The 2020 festival has been canceled, but if one schedule seems predestined to our new home performance reality, it’s lowercase ten. With the choreographers ready to work in a four-by-four space wherever they reside, CounterCurrent is releasing a new archival dance performance every 24 hours from April 20 through May 1.

The lineup has already revealed new works from Connor Walsh of the Houston Ballet, acclaimed Houston choreographer Laura Gutierrez and contemporary artists Nick Vaughan and Jake Margolin.

Fusebox goes virtual

While the whole world naturally loves South By Southwest, my heart has always belonged to its avant-garde Austin cousin, the interdisciplinary performing and visual arts festival Fusebox. Each April, the festival brings together a collection of innovative local, Texan, national and international artists, then unleashes them to roam Austin doing their sometimes very strange and often indescribable thing. Meanwhile, art lovers can watch – for free.

In March, when Fusebox curators and organizers saw that all of Austin was likely to shut down, they managed to regroup and move the festival online to broadcast from around the world in just a month.

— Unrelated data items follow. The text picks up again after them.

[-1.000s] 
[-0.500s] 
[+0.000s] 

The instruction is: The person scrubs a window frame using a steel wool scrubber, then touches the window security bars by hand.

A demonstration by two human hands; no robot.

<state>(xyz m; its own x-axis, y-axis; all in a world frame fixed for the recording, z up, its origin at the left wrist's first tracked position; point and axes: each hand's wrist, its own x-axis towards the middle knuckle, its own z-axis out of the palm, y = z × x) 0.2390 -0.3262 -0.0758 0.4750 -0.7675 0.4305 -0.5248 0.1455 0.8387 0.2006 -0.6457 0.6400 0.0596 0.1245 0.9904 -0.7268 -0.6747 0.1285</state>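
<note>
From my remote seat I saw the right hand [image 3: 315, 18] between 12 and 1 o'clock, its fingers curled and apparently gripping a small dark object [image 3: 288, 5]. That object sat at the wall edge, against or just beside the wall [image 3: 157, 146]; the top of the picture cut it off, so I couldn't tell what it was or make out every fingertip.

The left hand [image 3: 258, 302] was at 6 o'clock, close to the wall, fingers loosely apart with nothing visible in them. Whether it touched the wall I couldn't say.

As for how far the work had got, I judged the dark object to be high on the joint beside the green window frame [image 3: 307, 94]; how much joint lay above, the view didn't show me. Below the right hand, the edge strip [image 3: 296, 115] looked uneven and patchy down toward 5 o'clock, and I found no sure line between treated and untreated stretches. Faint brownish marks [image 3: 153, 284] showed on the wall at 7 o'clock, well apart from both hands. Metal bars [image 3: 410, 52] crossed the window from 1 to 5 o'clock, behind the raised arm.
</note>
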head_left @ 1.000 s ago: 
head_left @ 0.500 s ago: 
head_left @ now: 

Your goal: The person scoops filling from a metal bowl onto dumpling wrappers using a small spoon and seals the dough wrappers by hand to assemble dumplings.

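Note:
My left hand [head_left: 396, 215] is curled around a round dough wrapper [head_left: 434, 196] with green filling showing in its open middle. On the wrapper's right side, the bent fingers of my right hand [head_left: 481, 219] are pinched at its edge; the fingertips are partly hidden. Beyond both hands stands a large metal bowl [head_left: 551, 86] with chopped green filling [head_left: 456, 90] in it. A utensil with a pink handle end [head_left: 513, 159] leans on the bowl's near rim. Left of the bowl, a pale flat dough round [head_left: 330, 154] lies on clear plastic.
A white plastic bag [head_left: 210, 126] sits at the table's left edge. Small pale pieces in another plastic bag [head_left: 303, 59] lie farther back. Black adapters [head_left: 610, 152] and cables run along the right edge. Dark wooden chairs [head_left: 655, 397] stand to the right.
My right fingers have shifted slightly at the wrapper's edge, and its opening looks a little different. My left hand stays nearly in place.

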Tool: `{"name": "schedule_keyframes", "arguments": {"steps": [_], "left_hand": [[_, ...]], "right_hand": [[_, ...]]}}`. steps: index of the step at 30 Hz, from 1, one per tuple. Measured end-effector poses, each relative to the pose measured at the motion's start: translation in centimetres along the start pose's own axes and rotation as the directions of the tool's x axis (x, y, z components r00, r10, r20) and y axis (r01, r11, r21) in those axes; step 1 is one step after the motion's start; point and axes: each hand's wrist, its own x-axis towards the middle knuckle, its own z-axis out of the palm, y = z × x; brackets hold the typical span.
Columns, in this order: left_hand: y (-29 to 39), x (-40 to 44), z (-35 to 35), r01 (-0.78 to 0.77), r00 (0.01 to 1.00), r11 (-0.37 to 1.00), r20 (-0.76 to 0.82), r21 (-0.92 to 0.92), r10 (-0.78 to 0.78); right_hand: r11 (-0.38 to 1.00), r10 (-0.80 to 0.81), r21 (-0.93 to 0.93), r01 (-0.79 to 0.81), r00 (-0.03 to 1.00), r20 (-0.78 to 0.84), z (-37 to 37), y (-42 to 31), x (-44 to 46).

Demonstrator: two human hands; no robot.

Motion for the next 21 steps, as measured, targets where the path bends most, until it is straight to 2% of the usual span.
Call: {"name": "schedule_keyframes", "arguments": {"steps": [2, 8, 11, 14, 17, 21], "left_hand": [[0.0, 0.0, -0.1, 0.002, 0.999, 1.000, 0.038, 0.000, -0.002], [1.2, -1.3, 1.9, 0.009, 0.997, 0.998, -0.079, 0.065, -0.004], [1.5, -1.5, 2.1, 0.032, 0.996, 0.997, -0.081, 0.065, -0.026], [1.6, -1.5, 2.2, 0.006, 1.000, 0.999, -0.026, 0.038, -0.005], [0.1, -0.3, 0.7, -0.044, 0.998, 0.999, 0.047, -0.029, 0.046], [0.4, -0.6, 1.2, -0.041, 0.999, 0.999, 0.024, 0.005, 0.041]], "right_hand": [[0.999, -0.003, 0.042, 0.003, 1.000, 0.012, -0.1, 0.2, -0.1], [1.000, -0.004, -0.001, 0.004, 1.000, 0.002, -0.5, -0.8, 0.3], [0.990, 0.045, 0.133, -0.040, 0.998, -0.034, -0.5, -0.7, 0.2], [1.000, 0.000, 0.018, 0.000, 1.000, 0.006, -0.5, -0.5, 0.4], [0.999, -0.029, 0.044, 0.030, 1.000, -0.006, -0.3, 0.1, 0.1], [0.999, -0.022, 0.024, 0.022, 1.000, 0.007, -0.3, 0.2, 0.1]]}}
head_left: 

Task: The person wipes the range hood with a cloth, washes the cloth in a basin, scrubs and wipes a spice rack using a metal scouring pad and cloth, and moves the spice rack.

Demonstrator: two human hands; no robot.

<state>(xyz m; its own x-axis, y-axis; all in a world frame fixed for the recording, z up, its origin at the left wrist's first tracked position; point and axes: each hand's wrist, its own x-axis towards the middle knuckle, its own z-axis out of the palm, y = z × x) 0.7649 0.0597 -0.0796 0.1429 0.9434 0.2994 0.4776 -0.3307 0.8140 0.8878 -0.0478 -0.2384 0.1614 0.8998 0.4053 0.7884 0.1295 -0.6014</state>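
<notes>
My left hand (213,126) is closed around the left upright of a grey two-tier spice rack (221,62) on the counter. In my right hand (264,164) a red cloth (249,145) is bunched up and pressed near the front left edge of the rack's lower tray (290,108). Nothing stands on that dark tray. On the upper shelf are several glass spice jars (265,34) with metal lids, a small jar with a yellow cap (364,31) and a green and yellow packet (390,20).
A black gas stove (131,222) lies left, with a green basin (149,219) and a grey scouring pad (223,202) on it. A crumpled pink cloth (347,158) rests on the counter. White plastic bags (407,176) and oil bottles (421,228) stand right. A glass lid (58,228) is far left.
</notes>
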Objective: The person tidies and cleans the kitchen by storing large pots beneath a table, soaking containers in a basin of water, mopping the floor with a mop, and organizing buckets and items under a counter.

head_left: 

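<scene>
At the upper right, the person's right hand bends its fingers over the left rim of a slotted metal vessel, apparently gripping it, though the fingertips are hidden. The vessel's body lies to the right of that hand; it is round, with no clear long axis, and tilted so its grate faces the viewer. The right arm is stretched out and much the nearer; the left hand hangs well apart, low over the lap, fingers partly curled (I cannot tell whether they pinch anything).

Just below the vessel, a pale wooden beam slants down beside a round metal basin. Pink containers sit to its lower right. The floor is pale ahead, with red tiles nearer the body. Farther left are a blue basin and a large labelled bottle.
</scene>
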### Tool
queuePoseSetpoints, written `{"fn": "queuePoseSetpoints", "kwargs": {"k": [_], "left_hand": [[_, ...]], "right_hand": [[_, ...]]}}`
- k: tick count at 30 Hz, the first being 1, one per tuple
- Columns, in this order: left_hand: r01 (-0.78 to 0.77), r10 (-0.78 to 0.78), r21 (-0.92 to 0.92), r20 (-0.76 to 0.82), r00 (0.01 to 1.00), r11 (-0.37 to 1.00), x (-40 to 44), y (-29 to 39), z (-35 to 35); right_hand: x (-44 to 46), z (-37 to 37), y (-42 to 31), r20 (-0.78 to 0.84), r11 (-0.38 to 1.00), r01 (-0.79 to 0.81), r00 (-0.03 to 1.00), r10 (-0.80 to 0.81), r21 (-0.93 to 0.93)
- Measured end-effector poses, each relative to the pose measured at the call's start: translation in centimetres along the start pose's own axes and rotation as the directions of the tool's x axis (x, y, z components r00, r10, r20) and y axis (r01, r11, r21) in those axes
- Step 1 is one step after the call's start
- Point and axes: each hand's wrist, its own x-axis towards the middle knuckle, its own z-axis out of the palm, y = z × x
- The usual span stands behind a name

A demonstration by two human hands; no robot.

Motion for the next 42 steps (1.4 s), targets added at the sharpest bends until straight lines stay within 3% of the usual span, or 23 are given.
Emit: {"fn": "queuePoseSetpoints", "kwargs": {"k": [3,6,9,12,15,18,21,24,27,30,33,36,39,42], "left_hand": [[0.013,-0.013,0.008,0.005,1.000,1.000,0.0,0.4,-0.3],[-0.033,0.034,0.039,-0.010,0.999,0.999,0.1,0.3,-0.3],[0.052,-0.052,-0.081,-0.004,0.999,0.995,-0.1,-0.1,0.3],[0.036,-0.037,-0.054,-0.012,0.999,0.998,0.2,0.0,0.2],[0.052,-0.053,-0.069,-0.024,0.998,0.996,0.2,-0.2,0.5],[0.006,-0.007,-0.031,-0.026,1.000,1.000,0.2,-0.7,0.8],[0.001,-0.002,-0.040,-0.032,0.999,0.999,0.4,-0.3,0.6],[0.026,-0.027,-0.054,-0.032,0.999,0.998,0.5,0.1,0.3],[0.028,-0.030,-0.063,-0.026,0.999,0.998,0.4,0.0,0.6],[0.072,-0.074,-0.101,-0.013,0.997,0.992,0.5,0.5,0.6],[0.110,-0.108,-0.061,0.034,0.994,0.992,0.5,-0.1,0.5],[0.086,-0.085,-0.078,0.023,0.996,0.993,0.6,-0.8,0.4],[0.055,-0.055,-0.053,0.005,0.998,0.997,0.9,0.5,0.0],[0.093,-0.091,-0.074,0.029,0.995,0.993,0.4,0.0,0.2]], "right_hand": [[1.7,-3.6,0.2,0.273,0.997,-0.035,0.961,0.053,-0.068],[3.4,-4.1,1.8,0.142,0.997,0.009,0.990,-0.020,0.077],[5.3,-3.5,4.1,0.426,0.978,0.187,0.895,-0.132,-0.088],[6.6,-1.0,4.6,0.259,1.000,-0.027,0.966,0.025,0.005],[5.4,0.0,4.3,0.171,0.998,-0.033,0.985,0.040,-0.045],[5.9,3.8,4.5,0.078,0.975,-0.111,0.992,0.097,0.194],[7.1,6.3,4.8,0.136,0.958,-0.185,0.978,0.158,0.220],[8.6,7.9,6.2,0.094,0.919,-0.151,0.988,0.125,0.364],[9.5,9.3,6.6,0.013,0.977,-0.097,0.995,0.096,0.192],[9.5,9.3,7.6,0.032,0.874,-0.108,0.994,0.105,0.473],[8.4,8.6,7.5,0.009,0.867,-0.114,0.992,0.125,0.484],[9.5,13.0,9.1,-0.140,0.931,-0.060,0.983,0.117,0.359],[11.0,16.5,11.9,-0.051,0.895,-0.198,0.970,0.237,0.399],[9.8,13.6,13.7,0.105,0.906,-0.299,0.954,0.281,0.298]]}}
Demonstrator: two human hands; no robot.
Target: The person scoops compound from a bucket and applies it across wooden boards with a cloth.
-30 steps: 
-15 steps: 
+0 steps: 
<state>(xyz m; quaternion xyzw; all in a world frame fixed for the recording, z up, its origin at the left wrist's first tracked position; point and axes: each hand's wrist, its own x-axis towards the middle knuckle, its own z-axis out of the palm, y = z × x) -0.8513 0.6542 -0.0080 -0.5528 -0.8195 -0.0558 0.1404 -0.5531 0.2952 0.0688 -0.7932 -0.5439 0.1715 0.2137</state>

From a social distancing song from the Toronto choir! Choral! Choral! to a Brooklyn dance party virtually hosted by neo-afro-futuristic-psychedelic-surreal hippies, the Illustrious Blacks, to an Indonesian cooking class from Javanese folk dance master Rianto, this festival couldn’t be more in the Austin spirit to keep it globally, wonderfully strange.

To focus on Texas, search for performance pieces online from acclaimed Houston artists Hillerbrand + Magsamen, as well as Zoom one-on-one interview sessions from nationally renowned Austin theater collective, the Rude Mechs. who are looking for virtual festival goers to interview for their latest work in progress.

With my apologies to the Texan patron saint of good travel, Willie Nelson, I must now go, because I can’t wait to get back on the road to virtual art.